TASK DETAILS = Write out all the data again, exactly as shown.

DATASET EXTRACT =
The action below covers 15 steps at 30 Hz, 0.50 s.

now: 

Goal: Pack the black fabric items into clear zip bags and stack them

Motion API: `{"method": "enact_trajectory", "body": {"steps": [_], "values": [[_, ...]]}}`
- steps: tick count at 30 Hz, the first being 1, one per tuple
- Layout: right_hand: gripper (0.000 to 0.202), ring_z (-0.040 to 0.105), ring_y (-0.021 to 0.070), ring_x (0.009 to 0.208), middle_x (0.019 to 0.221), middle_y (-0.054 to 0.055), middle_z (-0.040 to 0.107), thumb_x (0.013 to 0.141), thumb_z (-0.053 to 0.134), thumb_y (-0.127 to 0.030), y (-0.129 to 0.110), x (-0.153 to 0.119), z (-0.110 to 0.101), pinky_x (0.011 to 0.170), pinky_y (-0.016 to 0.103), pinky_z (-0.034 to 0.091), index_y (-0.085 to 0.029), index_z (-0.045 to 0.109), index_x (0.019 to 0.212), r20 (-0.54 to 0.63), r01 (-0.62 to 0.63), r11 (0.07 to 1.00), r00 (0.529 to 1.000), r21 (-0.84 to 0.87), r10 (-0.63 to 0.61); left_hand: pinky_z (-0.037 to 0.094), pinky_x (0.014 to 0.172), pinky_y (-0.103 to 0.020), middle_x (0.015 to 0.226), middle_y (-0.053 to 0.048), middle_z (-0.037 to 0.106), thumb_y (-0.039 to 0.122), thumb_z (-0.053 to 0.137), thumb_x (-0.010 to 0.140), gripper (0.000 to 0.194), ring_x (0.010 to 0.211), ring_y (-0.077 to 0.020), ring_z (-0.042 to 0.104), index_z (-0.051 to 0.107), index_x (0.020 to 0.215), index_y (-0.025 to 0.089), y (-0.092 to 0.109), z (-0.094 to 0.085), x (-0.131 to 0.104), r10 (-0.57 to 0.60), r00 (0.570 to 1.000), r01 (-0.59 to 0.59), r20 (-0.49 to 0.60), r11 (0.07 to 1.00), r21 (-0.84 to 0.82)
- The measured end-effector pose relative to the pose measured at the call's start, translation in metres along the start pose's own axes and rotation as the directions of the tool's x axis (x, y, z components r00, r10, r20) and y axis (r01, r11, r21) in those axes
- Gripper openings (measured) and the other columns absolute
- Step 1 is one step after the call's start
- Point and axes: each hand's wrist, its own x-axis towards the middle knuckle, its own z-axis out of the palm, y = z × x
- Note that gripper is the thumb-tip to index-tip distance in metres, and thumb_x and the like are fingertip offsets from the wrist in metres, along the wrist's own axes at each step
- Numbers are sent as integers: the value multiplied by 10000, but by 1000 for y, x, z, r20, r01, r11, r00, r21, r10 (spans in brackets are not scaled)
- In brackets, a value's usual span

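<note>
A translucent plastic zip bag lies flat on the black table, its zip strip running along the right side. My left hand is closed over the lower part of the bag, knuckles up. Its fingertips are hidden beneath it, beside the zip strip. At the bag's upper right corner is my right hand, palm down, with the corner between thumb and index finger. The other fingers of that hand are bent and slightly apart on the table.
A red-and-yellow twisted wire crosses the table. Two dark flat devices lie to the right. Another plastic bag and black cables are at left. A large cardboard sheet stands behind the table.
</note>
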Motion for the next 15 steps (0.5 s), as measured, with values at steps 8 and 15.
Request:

OUTPUT BELOW =
The action below covers 15 steps at 30 Hz, 0.50 s.

now: 

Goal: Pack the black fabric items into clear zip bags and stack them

Motion API: `{"method": "enact_trajectory", "body": {"steps": [_], "values": [[_, ...]]}}`
- steps: tick count at 30 Hz, the first being 1, one per tuple
- Layout: right_hand: gripper (0.000 to 0.202), ring_z (-0.040 to 0.105), ring_y (-0.021 to 0.070), ring_x (0.009 to 0.208), middle_x (0.019 to 0.221), middle_y (-0.054 to 0.055), middle_z (-0.040 to 0.107), thumb_x (0.013 to 0.141), thumb_z (-0.053 to 0.134), thumb_y (-0.127 to 0.030), y (-0.129 to 0.110), x (-0.153 to 0.119), z (-0.110 to 0.101), pinky_x (0.011 to 0.170), pinky_y (-0.016 to 0.103), pinky_z (-0.034 to 0.091), index_y (-0.085 to 0.029), index_z (-0.045 to 0.109), index_x (0.019 to 0.212), r20 (-0.54 to 0.63), r01 (-0.62 to 0.63), r11 (0.07 to 1.00), r00 (0.529 to 1.000), r21 (-0.84 to 0.87), r10 (-0.63 to 0.61); left_hand: pinky_z (-0.037 to 0.094), pinky_x (0.014 to 0.172), pinky_y (-0.103 to 0.020), middle_x (0.015 to 0.226), middle_y (-0.053 to 0.048), middle_z (-0.037 to 0.106), thumb_y (-0.039 to 0.122), thumb_z (-0.053 to 0.137), thumb_x (-0.010 to 0.140), gripper (0.000 to 0.194), ring_x (0.010 to 0.211), ring_y (-0.077 to 0.020), ring_z (-0.042 to 0.104), index_z (-0.051 to 0.107), index_x (0.020 to 0.215), index_y (-0.025 to 0.089), y (-0.092 to 0.109), z (-0.094 to 0.085), x (-0.131 to 0.104), r10 (-0.57 to 0.60), r00 (0.570 to 1.000), r01 (-0.59 to 0.59), r20 (-0.49 to 0.60), r11 (0.07 to 1.00), r21 (-0.84 to 0.82)
- The measured end-effector pose relative to the pose measured at the call's start, translation in metres along the start pose's own axes and rotation as the directions of the tool's x axis (x, y, z components r00, r10, r20) and y axis (r01, r11, r21) in those axes
- Gripper openings (measured) and the other columns absolute
- Step 1 is one step after the call's start
- Point and axes: each hand's wrist, its own x-axis towards the middle knuckle, its own z-axis out of the palm, y = z × x
- Note that gripper is the thumb-tip to index-tip distance in metres, and thumb_x and the like are fingertip offsets from the wrist in metres, along the wrist's own axes at each step
- Numbers are sent as integers: the value multiplied by 10000, but by 1000 for y, x, z, r20, r01, r11, r00, r21, r10 (spans in brackets are not scaled)
- In brackets, a value's usual span

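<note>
A translucent plastic zip bag lies flat on the black table, its zip strip running along the right side. My left hand is closed over the lower part of the bag, knuckles up. Its fingertips are hidden beneath it, beside the zip strip. At the bag's upper right corner is my right hand, palm down, with the corner between thumb and index finger. The other fingers of that hand are bent and slightly apart on the table.
A red-and-yellow twisted wire crosses the table. Two dark flat devices lie to the right. Another plastic bag and black cables are at left. A large cardboard sheet stands behind the table.
</note>
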Motion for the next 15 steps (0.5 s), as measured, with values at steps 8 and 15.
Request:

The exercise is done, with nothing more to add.